Succede a Giulianova dove il treno regionale numero 12014 in partenza alle 5.30 del mattino e diretto a Pesaro non è attrezzato. A segnalarlo è Mariacaludia Santoro disabile pendolare che ha provato in tutti i modi a far sentire la sua voce incassando picche proprio da Trenitalia. E' persino ricorsa ai mezzi di comunicazione, Tg3 Abruzzo e Corriere della Sera. E' abituata Mariaclaudia al suo disagio. Lei, quarantenne disabile residente a Morro d'Oro, tre volte alla settimana percorre la tratta Giulianova-Pesaro per raggiungere la scuola dove insegna. 15 km per arrivare puntuale alla stazione per il treno delle 5.30 ed arrivo alle 8.00; tutto questo per 700 euro al mese. Tutto sarebbe perfetto, se solo potesse viaggiare su un treno attrezzato, invece non le è possibile salire con la sua sedia a rotelle in quanto manca l'apposito seggiolino con la cintura di sicurezza.

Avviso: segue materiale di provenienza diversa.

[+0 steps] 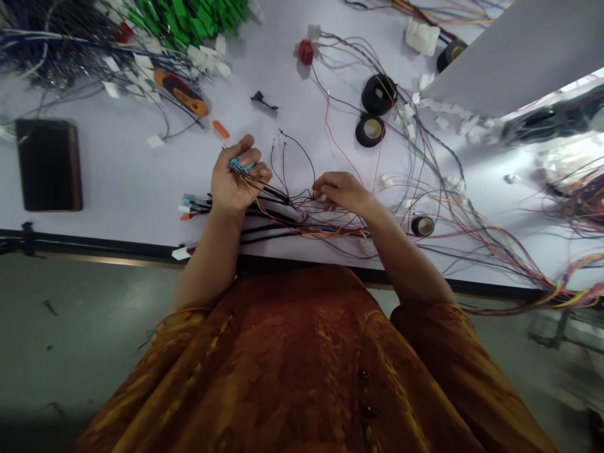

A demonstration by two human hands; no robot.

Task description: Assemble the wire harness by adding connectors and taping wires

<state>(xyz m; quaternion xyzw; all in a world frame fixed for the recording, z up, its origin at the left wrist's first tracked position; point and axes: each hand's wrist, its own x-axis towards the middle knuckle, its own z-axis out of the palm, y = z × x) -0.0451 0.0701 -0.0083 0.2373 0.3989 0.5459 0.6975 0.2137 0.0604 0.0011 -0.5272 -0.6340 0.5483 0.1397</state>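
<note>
My left hand [237,178] is closed around a light-blue wire connector [242,165], from which several thin wires run out to the right. With fingers curled together, my right hand [340,192] pinches a thin dark wire [309,157] of the harness. Between and below both hands lies the wire harness [283,220], its branches partly in black sleeving. Two loose wire ends with small blue terminals [284,142] stick up above it. Left of my left wrist, small connectors [187,209] in white, blue and orange end the sleeved branches.
An orange-and-black cutter [182,92] lies at upper left, near green connectors [189,19] and white tags. A dark phone [50,165] rests at far left. Black tape rolls [379,94], a red connector [306,52] and long wires spread to the right. The table's front edge [117,253] is close to my body.
</note>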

La beffa più grande è che il treno ha un vagone attrezzato per le biciclette ma non un supporto ai disabili. C'è soluzione per tutti tranne per lei. Sono caduti nel vuoto gli appelli della donna a Trenitalia (un reclamo ufficiale e alcune e-mail indirizzate alle direzioni di Trenitalia Abruzzo e Marche) che l'ha liquidata con la conferma di "ricevuta segnalazione".
Ieri , il sindaco Francesco Mastromauro, risponde all'appello della donna. «Non possiamo intervenire sull'intero parco treni», ha detto il sindaco, «per eliminare le barriere architettoniche presenti ma far funzionare ciò che già esiste come l'ascensore della stazione per disabili». «La richiesta della signora ad oggi non può essere accolta», fa sapere oggi Ferrovie dello Stato attraverso l'ufficio stampa di Abruzzo, Marche e Molise, «attualmente solo il 15% dei treni regionali in Abruzzo è attrezzato per i disabili. Gli altri presentano ancora barriere architettoniche».
Le famose barriere architettoniche.. Quelle dietro le quali talvolta si nasconde il fallimento di una politica assente per i più deboli.
Tanto la soluzione c'è sempre, basta aggiustare qualche ascensore qua e là e tutto ritorna a posto. Forse per gli altri, non di certo per chi ogni giorno si suda un diritto.